Peel the sweet potatoes and cut into 1 cm chunks. Let soak in water for about 30 minutes and rinse to remove the scum. If you let it soak longer, the color will become a nice yellow.
Drain and transfer to a bowl. Coat with the sugar and let sit for about 1 hour. While doing this, some moisture will come out, but don't discard it.
Mix together the ★ ingredients. Add to the bowl around the sweet potatoes and let the ★ ingredients dissolve into the water that came out of the sweet potatoes.
Add the salt and mix well. Mix the sweet potatoes as well.
Line the steamer with parchment paper and place ball-sized lumps of the ingredients on top. Steam over high heat for 20 minutes.
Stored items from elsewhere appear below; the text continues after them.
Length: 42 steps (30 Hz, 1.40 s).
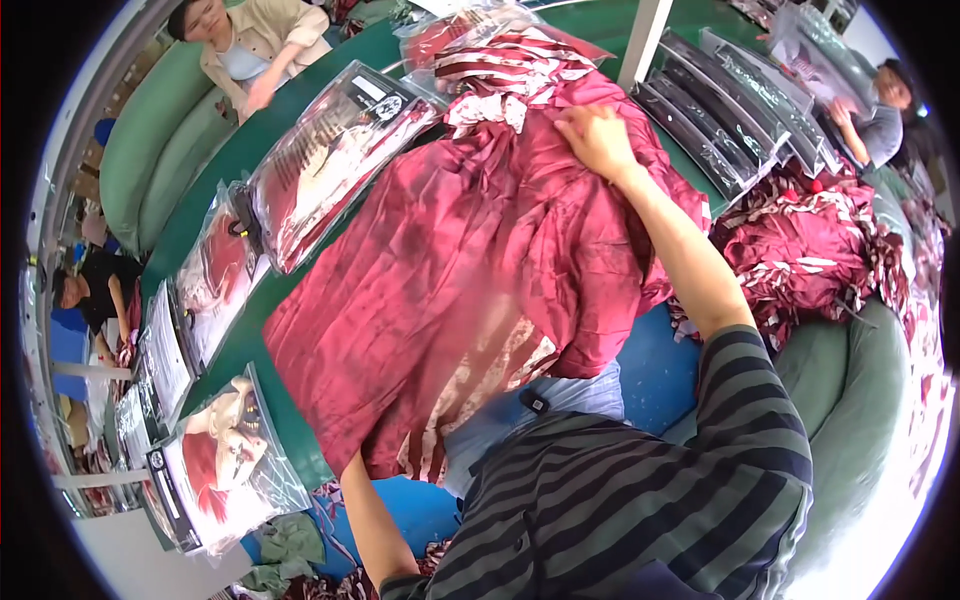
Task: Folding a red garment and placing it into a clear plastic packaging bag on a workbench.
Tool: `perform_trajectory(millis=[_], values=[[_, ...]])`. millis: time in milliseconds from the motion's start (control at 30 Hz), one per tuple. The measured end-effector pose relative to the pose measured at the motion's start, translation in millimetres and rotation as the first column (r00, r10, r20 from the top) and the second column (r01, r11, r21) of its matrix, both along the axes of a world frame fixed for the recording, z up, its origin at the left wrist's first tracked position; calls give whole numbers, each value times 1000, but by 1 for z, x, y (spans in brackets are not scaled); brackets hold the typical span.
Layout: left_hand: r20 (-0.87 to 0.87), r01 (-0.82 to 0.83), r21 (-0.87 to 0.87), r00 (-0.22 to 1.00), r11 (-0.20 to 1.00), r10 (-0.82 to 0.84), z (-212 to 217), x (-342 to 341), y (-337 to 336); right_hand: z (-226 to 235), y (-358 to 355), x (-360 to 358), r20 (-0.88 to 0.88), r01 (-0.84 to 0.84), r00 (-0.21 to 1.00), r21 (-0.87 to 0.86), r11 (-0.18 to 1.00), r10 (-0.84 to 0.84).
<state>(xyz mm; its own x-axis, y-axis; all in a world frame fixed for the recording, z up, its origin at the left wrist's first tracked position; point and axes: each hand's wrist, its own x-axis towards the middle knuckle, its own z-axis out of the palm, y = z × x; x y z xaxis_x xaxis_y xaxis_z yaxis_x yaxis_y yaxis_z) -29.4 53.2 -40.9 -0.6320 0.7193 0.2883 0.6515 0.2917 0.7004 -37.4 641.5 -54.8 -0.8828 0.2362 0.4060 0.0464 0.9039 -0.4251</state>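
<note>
A dark red shiny garment (440,250) with red-and-white striped parts is spread across the green table and hangs over its near edge toward my lap. My right hand (600,143) lies on the upper part of the garment, fingers apart, beside a white patterned ruffle (486,114). The garment's striped upper end (515,65) is bunched at the far side. My left forearm (375,520) reaches up to the garment's lower left edge. Cloth covers my left hand, so its fingers do not show.
Clear bags with printed costume inserts (330,160) line the green table (245,345) on the left. Stacked dark flat packages (715,115) stand far right, behind a pile of red-and-white cloth (795,250). A white post (643,40) rises at the back. Other people work around the table.
</note>
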Motion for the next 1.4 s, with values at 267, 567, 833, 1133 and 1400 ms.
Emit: perform_trajectory(millis=[267, 567, 833, 1133, 1400], values=[[-237, -610, -487, 781, 625, 578, -198, -72, -267, -68, 24, 38, 3, 124, 991, 345, 930, -133], [-208, -628, -677, 663, 384, 719, -163, -72, -295, 2, -71, -61, -140, -421, 901, -49, 906, 412], [-171, -586, -699, 693, 410, 701, -76, -58, -191, -10, -132, -89, -20, -128, 992, -247, 961, 127], [-92, -540, -750, 657, 382, 749, -11, 4, -35, 9, 41, 25, 203, 428, 827, 376, 822, -524], [-104, -514, -620, 803, 593, 586, -113, 73, -72, 31, -67, 8, -42, -203, 977, 142, 969, 211]])
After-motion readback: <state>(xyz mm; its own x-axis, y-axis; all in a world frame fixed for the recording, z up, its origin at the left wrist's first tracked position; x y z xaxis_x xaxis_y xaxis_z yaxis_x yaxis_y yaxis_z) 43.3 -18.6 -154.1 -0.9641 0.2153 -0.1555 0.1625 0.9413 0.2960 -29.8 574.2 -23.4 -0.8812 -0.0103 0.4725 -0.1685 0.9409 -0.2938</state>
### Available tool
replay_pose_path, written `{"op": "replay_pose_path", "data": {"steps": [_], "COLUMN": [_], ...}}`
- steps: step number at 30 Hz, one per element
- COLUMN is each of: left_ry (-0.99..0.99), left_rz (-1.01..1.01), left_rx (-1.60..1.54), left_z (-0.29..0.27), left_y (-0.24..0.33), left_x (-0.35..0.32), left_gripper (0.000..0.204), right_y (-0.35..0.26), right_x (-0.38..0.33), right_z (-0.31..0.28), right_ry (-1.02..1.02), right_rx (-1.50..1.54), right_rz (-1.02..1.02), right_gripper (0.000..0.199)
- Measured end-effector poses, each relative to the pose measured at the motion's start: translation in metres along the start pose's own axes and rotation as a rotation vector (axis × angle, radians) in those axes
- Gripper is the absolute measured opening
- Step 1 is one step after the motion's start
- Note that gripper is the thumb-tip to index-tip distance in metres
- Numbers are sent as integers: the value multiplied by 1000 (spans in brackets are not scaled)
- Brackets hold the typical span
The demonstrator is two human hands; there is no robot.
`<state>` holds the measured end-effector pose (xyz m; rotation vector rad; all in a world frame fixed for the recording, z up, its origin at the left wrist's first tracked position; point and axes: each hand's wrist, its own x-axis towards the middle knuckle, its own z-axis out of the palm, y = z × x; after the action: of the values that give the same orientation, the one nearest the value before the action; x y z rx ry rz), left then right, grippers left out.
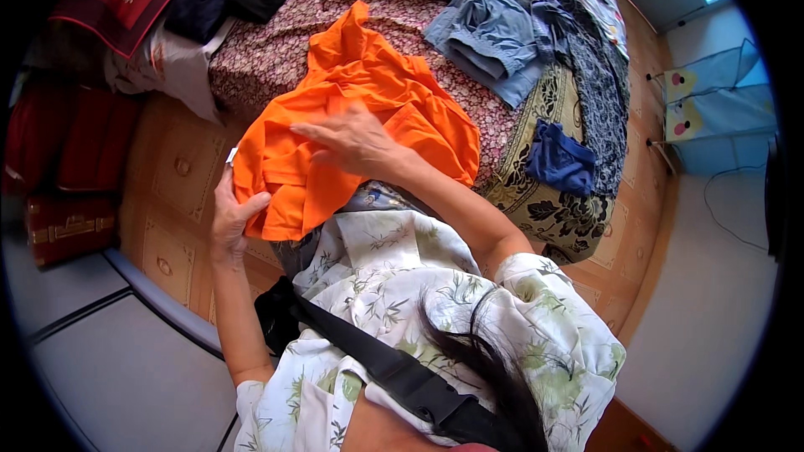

I don't have a steamer, so I steam them in an earthenware pot. After about 10 minutes, there's no more water, so at about the 10 minute mark, add some hot water.
When the sweet potatoes can easily be pierced through with a skewer and the outside of the potatoes are shiny, it's done!
Story Behind this Recipe
My mother taught me how to make this. My mother's recipe uses baking powder as well, but I didn't use it this time.
If you don't have shiratamako, you can just use cake flour. I use light brown sugar, so the pictured example is a little brown. I received a tip on improving the brightness of the yellow: after removing the scum in Step 1, try adding in a little baking soda!